■ What is required ■
Please repeat the records below exactly, from the first line through the line containing "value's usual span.", and nothing more.

"""

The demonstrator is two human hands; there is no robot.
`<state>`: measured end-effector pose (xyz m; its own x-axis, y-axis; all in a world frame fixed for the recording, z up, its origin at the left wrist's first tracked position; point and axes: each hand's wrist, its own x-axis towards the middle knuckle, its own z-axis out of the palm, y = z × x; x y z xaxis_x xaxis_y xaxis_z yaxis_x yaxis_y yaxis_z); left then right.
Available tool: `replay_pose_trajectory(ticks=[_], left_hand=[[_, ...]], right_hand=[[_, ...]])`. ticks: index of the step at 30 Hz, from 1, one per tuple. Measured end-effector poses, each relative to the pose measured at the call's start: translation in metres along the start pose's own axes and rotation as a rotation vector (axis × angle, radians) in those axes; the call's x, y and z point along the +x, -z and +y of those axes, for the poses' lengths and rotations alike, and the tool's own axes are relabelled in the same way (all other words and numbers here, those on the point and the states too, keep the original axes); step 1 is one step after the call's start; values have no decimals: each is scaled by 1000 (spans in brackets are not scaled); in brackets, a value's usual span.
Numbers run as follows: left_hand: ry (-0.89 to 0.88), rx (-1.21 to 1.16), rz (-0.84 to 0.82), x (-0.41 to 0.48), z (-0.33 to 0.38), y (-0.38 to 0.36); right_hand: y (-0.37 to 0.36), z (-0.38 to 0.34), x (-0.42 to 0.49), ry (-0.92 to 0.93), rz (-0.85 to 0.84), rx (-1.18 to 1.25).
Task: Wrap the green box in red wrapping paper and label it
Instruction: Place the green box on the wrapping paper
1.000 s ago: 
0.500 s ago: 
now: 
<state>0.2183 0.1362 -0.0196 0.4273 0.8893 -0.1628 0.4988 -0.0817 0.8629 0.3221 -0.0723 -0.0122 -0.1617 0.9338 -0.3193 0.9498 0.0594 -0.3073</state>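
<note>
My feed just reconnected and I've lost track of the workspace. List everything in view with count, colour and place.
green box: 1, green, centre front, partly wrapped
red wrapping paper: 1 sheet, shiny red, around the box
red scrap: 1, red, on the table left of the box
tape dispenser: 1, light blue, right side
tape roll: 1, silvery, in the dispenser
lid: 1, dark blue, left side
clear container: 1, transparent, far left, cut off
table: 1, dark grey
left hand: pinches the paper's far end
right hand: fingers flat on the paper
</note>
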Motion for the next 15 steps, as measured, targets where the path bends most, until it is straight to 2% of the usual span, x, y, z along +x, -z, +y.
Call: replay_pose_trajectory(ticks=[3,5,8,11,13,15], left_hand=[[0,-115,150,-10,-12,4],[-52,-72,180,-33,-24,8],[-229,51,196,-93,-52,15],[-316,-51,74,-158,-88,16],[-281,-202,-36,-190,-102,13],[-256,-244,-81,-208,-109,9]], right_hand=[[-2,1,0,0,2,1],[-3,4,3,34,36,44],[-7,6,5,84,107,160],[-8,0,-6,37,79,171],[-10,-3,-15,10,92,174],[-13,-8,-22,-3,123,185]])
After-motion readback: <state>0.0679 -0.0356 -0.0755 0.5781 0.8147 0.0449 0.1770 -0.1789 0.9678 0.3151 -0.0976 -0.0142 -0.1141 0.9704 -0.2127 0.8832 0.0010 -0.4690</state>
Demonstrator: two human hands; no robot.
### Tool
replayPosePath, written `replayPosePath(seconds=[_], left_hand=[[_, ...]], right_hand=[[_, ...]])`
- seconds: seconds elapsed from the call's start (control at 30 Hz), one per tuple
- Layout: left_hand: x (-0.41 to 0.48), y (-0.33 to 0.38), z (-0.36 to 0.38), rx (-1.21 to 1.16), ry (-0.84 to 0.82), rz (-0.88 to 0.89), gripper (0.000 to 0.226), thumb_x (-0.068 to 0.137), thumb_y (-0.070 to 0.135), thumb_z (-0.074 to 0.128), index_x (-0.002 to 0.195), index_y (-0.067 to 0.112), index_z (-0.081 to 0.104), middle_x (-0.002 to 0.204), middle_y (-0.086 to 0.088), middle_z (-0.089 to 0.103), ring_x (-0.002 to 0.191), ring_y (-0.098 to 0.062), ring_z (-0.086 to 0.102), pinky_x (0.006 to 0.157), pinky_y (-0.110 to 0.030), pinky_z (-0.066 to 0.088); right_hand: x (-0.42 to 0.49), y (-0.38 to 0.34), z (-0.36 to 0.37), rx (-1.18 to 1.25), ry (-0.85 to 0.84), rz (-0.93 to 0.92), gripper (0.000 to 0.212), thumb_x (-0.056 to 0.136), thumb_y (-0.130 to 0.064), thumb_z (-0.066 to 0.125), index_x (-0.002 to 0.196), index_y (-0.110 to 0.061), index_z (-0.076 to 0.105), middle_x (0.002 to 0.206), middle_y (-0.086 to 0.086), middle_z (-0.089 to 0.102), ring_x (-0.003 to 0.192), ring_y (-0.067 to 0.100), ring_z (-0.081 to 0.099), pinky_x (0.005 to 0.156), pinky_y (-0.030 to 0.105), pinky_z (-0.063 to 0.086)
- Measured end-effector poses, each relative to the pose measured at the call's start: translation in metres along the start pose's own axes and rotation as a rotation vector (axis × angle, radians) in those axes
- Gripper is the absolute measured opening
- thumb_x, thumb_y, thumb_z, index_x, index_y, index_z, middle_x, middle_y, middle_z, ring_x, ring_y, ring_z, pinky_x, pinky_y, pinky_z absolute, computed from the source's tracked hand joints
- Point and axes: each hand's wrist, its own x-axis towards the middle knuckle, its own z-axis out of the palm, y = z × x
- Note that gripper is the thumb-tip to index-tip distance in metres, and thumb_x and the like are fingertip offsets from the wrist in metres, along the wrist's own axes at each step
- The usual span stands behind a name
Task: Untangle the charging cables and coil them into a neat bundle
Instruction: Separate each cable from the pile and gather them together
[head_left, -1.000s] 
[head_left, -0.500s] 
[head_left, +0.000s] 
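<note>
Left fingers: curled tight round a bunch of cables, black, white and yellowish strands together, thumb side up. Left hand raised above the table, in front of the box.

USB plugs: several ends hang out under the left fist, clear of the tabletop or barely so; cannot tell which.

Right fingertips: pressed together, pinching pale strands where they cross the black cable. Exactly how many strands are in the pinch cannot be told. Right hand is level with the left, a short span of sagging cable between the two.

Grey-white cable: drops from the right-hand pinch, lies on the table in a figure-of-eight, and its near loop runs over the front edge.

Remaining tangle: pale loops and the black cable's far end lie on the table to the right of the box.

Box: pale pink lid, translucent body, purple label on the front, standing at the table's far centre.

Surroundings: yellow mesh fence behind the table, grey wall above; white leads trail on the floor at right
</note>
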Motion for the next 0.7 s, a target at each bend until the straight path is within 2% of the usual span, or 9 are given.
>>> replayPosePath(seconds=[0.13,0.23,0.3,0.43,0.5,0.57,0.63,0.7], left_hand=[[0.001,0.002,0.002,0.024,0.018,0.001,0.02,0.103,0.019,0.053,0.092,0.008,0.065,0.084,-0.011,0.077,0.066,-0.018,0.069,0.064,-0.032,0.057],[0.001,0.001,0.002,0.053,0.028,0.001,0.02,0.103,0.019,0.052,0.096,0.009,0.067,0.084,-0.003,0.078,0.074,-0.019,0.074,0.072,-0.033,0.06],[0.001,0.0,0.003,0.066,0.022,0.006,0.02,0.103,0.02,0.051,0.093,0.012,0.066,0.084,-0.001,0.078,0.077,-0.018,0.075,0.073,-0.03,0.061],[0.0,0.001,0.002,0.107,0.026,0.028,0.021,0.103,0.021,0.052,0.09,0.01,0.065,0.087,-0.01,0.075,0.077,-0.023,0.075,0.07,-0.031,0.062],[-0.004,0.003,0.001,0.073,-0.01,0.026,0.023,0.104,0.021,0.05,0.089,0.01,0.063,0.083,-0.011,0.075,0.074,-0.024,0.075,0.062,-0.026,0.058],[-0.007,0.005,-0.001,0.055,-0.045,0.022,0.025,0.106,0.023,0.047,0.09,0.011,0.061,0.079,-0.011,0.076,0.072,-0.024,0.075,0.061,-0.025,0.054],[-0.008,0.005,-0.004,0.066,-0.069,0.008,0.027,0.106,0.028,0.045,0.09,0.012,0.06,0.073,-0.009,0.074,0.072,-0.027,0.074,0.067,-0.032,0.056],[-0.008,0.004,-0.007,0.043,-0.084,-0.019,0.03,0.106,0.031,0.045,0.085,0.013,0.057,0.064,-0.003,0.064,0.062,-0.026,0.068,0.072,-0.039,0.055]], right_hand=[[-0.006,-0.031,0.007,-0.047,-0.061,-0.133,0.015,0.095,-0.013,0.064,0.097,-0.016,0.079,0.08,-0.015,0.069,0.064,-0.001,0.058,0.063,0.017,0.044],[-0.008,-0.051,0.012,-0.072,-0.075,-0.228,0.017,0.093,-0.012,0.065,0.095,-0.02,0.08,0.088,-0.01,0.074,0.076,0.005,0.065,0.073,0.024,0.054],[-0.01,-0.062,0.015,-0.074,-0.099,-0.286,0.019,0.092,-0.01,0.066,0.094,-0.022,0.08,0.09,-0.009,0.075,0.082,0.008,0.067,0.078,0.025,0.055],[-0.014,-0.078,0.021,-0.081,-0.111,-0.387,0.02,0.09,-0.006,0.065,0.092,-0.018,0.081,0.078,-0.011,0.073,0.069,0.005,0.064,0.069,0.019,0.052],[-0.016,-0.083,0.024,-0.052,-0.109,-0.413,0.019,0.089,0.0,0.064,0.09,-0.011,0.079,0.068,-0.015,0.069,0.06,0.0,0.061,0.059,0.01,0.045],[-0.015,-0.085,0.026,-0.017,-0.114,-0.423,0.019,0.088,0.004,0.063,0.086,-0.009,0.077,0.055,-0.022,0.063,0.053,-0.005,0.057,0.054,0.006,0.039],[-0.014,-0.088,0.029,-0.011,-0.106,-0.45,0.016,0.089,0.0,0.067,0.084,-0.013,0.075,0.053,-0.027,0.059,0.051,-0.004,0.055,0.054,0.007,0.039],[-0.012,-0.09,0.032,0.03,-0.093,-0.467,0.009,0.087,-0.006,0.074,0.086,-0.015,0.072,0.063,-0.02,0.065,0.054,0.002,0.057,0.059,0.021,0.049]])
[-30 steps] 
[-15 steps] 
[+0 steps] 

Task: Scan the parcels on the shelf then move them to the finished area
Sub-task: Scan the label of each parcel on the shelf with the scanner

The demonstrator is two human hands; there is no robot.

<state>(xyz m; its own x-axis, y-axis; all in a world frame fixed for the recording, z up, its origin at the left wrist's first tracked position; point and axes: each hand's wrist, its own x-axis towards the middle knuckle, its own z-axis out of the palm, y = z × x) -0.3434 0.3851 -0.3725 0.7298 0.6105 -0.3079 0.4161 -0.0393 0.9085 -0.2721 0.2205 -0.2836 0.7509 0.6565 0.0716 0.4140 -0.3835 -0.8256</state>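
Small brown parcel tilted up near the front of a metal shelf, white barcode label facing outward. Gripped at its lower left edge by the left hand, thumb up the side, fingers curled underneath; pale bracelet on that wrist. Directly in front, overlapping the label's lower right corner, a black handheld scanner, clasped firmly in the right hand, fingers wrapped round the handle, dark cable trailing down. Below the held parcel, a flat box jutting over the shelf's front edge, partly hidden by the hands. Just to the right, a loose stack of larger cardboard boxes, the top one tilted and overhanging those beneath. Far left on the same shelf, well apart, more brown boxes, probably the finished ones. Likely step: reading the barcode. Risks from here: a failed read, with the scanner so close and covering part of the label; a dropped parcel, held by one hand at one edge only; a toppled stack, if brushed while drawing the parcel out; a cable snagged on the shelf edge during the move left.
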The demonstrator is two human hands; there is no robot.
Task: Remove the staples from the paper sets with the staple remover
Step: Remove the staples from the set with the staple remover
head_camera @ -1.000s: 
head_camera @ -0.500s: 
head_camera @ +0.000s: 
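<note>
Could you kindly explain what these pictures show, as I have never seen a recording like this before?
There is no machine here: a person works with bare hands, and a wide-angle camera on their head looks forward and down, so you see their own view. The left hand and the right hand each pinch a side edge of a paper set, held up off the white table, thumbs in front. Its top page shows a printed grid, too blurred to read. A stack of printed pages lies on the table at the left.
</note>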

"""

■ Written answer ■
The demonstrator is two human hands; there is no robot.
`<state>`: measured end-effector pose (xyz m; its own x-axis, y-axis; all in a world frame fixed for the recording, z up, its origin at the left wrist's first tracked position; point and axes: each hand's wrist, its own x-axis towards the middle knuckle, its own z-axis out of the palm, y = z × x; x y z xaxis_x xaxis_y xaxis_z yaxis_x yaxis_y yaxis_z); left then right.
Available tool: `replay_pose_trajectory(ticks=[_], left_hand=[[_, ...]], right_hand=[[_, ...]])`. ticks: index of the step at 30 Hz, from 1, one per tuple. Measured end-effector poses, each relative to the pose measured at the call's start: translation in metres along the start pose's own axes and rotation as a rotation vector (axis × angle, radians) in those axes; the call's x, y and z point along the +x, -z and +y of those axes, for the poses' lengths and rotations alike, and the tool's own axes are relabelled in the same way (all other words and numbers here, those on the point and the states too, keep the original axes); step 1 is one step after the call's start; values have no decimals: each is scaled by 1000 (spans in brackets are not scaled); in brackets, a value's usual span.

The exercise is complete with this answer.